Ота принял позу разрешения.
— Ты сегодня говорил с Аной, — продолжил Данат. — Я видел, как она взяла твою руку. Это выглядело так, словно… словно она плачет.
— Да, — сказал Ота.
— Что-нибудь обо мне? — спросил Данат. — Я сделал что-то плохое?
Ответом на вопрос стало выражение на лице Оты. Данат оглянулся, на его появился стыд.
— Она избегает меня, — сказал Данат.
— Она слепа, мы плывем от рассвета до заката на лодке, размером меньше моей спальни, — сказал Ота. — Как она может избегать тебя?
— Это началось не сегодня… недели назад. Мне кажется, с того времени, как к нам присоединились Идаан и Ашти Бег. Как только появились женщины, Ане-тя стало уютнее в их обществе. Но есть еще что-то, и…
Данат пробежал рукой по волосам. В тусклом свете фонаря Ота увидел на его лбу единственную морщину, словно нарисованную.

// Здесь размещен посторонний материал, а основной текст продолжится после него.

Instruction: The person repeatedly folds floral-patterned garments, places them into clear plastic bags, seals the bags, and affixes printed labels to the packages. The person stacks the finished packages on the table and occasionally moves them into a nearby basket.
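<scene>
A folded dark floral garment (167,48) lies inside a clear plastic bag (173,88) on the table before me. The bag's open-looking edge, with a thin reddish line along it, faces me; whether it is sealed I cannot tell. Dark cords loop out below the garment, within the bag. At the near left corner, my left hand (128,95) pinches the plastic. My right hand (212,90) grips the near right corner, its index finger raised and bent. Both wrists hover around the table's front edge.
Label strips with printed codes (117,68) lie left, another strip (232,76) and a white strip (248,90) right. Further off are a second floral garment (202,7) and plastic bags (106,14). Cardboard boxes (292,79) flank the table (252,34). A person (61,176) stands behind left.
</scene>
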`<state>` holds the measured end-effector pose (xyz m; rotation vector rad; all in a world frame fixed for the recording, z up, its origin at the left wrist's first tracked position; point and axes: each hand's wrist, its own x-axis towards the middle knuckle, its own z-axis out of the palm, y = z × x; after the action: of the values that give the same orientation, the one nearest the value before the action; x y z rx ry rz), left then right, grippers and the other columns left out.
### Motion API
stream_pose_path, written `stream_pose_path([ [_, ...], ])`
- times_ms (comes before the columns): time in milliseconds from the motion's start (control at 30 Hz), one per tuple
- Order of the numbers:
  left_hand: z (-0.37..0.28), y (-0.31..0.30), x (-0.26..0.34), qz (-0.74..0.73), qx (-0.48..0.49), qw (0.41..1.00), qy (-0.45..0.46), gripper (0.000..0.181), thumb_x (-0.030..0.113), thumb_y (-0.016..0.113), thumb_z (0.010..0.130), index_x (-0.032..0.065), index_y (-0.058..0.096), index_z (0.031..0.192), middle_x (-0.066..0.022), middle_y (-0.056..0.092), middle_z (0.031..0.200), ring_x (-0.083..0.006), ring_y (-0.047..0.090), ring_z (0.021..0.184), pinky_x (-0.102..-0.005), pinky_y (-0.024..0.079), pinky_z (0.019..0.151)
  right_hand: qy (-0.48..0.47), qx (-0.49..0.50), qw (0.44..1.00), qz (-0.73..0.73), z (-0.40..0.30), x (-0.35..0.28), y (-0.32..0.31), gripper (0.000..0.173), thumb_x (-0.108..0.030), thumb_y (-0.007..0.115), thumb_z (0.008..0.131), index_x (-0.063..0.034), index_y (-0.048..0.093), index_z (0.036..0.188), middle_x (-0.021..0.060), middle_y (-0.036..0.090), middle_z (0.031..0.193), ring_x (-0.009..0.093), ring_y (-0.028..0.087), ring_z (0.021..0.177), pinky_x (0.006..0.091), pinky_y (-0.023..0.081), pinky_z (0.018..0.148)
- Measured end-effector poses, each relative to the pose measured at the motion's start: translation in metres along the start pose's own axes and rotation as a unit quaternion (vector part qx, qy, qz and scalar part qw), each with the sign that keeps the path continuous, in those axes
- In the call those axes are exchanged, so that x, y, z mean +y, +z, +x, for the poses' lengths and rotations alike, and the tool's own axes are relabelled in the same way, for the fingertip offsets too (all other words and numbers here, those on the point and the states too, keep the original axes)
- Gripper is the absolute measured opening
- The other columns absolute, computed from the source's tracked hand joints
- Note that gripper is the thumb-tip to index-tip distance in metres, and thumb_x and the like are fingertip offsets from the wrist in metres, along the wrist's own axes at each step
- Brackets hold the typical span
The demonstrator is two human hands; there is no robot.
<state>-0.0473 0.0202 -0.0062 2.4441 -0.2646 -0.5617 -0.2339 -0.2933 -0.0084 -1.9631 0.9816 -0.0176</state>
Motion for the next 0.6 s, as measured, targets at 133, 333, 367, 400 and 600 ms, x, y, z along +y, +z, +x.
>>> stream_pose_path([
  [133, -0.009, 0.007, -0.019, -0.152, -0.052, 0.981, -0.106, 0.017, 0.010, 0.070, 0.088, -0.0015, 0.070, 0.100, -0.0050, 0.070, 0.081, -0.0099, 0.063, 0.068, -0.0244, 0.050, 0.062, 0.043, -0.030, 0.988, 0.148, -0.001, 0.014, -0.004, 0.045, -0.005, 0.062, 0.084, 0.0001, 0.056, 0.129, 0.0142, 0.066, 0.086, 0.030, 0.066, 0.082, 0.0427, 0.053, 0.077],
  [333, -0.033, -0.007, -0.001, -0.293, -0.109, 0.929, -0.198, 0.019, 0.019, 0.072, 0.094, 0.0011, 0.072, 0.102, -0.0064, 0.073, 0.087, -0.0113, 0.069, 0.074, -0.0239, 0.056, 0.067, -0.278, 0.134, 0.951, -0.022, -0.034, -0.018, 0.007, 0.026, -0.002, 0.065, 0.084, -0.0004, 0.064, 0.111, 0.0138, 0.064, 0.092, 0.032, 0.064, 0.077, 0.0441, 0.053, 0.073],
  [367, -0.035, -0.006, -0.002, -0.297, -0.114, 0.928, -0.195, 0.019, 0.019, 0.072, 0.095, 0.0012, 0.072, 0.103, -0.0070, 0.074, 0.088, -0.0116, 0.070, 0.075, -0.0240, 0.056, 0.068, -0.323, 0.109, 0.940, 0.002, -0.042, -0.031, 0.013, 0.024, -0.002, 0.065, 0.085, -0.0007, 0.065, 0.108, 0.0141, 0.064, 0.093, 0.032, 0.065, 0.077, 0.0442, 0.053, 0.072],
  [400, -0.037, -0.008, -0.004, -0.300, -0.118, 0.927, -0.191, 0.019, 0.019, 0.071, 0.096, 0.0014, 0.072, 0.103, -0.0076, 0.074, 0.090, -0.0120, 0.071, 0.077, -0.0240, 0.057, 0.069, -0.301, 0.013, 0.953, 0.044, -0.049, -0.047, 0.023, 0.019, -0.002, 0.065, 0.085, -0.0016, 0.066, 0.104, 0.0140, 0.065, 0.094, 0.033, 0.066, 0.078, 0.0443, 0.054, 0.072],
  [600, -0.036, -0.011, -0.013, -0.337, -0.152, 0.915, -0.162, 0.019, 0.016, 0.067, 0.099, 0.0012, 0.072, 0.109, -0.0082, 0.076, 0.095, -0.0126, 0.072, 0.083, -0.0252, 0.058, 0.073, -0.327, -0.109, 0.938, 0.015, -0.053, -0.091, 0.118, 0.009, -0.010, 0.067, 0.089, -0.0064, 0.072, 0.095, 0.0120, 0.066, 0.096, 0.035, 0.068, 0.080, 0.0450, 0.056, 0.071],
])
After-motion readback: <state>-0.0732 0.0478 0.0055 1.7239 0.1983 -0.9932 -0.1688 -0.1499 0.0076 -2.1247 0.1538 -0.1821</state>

— Даже не знаю, что тебе сказать. В моем присутствии она не сделала ничего, что заставило бы меня заподозрить, что она не любит тебя. Мне кажется, что она стала сильнее, чем тогда, когда пошла с нами.
Данат поднял было руки, собираясь изобразить какую-то формальную позу, но поскользнулся в грязи. Когда он восстановил равновесие, то уже забыл то, что собирался сказать. Ота положил руку на плечо юноши.
Постоялый двор оказался рядом низких зданий, построенных из обожженного кирпича. К конюшне вела узкая, мощеная камнем дорога, рядом с ней горел единственный фонарь, под которым, предположил Ота, спал сторож. Хозяйка стояла снаружи, уперев руки в бедра, на ее платье выделялись полосы муки. Перед ней стоял капитан стражников, сложив руки на груди. Хозяйка поворачивала голову из стороны в сторону, словно кошка, неуверенная, через какое окно бежать. Когда она увидела Оту, идущего к ней, ее лицо побелело, она приняла позу приветствия и подчинения и согнулась почти вдвое.
— Неприятности? — спросил Ота.
— Нет комнат, — ответил капитан. — Она говорит, что все занято.